Is there any way to fine tune Pretrained language models on opennmt?

lockder · December 13, 2019, 9:50am

Right know the state of the art for nlp comes from fine tuning huge pre trained language models like
Bert,Roberta, xlnet, ernie 2.0?
Is there any way to fine tune the a custom model loading the pretrained models?

Bachstelze · December 14, 2019, 8:07am

Hey lockder!
What do you mean with fine-tune a language model? OpenNMT is a seq2seq model, therefore fine-tuning isn’t that stright-foreword like other nlp tasks and the Discussion about BERT dozed off. You could use the context embedding as an additional input feature or use the language model for ranking and data augmentation.

There is also the MASS pretraining for seq2seq models. We could try to fine-tune those pretrained models with openNMT-py.

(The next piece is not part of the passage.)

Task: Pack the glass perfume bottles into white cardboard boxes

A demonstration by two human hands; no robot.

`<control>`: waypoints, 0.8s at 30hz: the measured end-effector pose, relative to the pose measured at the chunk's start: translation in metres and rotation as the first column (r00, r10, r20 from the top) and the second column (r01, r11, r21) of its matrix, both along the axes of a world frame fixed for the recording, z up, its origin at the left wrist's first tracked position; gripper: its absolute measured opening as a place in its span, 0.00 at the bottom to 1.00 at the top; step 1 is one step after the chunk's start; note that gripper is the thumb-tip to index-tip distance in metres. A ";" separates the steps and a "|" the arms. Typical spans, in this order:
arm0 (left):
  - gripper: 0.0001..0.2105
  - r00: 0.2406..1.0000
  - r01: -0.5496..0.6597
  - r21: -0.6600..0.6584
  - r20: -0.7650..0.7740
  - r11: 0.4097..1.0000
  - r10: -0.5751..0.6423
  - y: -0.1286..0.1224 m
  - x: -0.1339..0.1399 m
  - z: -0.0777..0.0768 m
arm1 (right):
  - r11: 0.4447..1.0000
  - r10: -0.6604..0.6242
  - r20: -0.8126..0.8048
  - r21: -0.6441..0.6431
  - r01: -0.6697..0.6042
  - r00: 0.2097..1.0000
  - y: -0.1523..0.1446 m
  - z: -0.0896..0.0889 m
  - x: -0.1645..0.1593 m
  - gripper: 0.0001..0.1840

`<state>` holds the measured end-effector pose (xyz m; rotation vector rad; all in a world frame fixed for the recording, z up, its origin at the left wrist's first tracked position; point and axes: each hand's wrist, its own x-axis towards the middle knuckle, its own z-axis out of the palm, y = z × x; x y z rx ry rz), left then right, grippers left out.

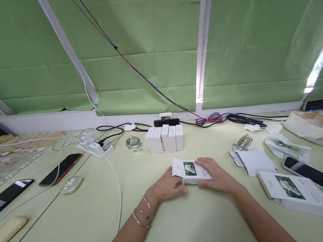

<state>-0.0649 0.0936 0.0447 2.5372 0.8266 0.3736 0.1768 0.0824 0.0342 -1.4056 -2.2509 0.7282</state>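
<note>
A small white box [199, 172] with a white-flower picture lies between my two hands over the table. Its flap at the left end stands open. My left hand [167, 185] is closed on that end, with the thumb low at the front. My right hand [216, 176] grips the other end, fingers over the top and thumb along the front edge. What the box holds is hidden. Just beyond stands a row of several white boxes [165, 139]. A larger white flower-print box [298, 190] with an open end lies to the right.
Behind the row are a dark phone [167, 122] and cables. A power strip [96, 149], a red-edged phone [61, 169] and an earbud case [71, 185] lie left. At right are a folded white carton [254, 160], a glass object [243, 142] and a phone [322, 180].
</note>
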 end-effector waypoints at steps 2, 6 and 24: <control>0.32 1.000 0.028 -0.031 0.009 0.999 -0.027 -0.002 0.003 -0.003 | 1.000 0.025 -0.006 0.016 -0.025 1.000 -0.001 -0.001 -0.003 0.38; 0.34 0.999 0.043 -0.037 0.003 0.998 -0.043 -0.004 0.007 -0.006 | 0.997 0.057 0.018 0.044 -0.058 0.998 -0.001 -0.004 -0.007 0.36; 0.27 0.250 -0.962 -0.046 0.256 0.270 0.934 0.126 -0.136 0.037 | 0.858 -0.426 0.163 0.386 0.340 0.890 0.017 -0.018 0.013 0.25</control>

lockder · December 16, 2019, 11:23am

thanks for the links
I mean right know when you can read a paper, bert (or any other contextual pre trained model , can be used also for text classification or Ner, so you have to retrain the model and fine tune for your current objective). This means load the model then trained again for your current objective

lockder · December 16, 2019, 11:27am

right know google publlished a better pretrained contextual language model

Bachstelze · December 16, 2019, 12:17pm

I think that ALBERT is only trained for English. Pytorch released last week the pretrained xml-r which was tested initialy with (unsupervised) NMT. But i don’t know if the model definition is usable in openNMT.

Bachstelze · December 18, 2019, 1:11pm

There is a general paper for pretraining seq2seq taks. In most nmt cases the use of the pretrained encoder gives good results. To initialize the decoder, we could try the copied monolingual data.

In which language pairs and domains are you interested?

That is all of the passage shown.